An agreement has been reached between France and West Africa’s monetary to rename its CFA franc the Eco and cut some of the financial links with Paris that have controlled the region’s common currency since its creation soon after World War Two.
Under the new deal, the currency’s name will change from CFA franc to Eco but it will still remain pegged to the euro, but the other bright side for the African countries is that they will no longer be obligated to keep 50% of their reserves in the French Treasury and there will no longer be a French representative on the currency union’s board.
The CFA have long been seen by critics as a mark from colonial times while proponents of the currency say it has provided financial stability in a sometimes turbulent region.
In a joint conference with President Macron Ivorian head of State Alassane Ouattara highlighted the historic nature of this development;
“This is a historic day for West Africa,” he said.
On his part, Macron highlighted the stabilizing benefits of the CFA but said it was up to African governments to determine the future of the currency.

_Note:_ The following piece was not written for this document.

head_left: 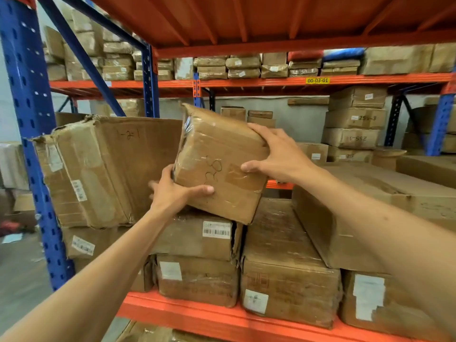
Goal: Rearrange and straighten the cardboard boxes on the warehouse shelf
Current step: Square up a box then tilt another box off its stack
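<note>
A small taped cardboard box (217, 159) with handwriting on its face is held tilted in the air above the stacked boxes. My left hand (175, 191) grips its lower left corner from below. My right hand (276, 154) clasps its right edge, fingers over the top. Just under it lies a barcode-labelled box (197, 238) on top of another box (197, 280). A large battered box (103, 169) stands to the left, touching the held box's left side. All rest on the orange shelf (197, 317).
A long flat box (283, 267) and a wide box (357, 218) fill the shelf to the right. A blue upright post (32, 144) stands at the left. The orange deck above (246, 18) is close overhead. More boxes fill the far racks.
</note>
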Demonstrator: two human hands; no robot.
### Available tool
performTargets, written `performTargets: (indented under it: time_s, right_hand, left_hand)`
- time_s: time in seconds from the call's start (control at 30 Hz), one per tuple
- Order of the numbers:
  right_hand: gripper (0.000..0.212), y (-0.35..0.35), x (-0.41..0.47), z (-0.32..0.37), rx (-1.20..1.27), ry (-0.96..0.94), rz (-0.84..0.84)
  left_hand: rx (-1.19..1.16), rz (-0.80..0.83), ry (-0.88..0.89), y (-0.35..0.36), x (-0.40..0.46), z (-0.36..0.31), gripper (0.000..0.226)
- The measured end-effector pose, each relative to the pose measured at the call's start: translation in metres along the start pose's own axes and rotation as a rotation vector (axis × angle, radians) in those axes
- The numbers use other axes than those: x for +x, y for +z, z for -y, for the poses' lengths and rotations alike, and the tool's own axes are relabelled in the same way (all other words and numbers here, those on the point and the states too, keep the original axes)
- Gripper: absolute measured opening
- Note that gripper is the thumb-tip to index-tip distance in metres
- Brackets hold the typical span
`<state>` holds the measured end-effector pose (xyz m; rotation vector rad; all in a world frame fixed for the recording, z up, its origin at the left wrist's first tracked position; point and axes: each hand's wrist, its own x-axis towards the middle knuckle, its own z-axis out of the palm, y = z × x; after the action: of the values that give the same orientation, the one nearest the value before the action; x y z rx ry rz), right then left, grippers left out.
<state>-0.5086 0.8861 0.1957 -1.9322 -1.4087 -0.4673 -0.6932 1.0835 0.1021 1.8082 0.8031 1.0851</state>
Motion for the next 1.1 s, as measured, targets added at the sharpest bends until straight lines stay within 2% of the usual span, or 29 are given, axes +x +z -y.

“Yes, it’s the end of certain relics of the past. Yes, it’s progress… I do not want influence through guardianship, I do not want influence through intrusion. That’s not the century that’s being built today,” said Macron.
The CFA is used in 14 African countries with a combined population of about 150 million and $235 billion of gross domestic product.
However, the changes will only affect the West African form of the currency used by Benin, Burkina Faso, Guinea Bissau, Ivory Coast, Mali, Niger, Senegal and Togo – all former French colonies except Guinea Bissau.
The six countries using the Central African CFA are Cameroon, Chad, Central African Republic, Congo Republic, Equatorial Guinea and Gabon, – all former French colonies with the exception of Equatorial Guinea.
The agreement follows talks in Nigeria’s capital Abuja on Saturday between West African leaders. Countries in the CFA bloc and other West African nations such as Nigeria and Ghana have for decades debated creating their own currency to promote regional trade and investment.
The CFA franc was born in 1945 and at the time stood for “Colonies Francaises d’Afrique” (French Colonies in Africa).
It now stands for “Communaute Financiere Africaine” (African Financial Community) in West Africa and in Central Africa it means “Cooperation Financiere en Afrique Centrale” (Financial Cooperation in Central Africa).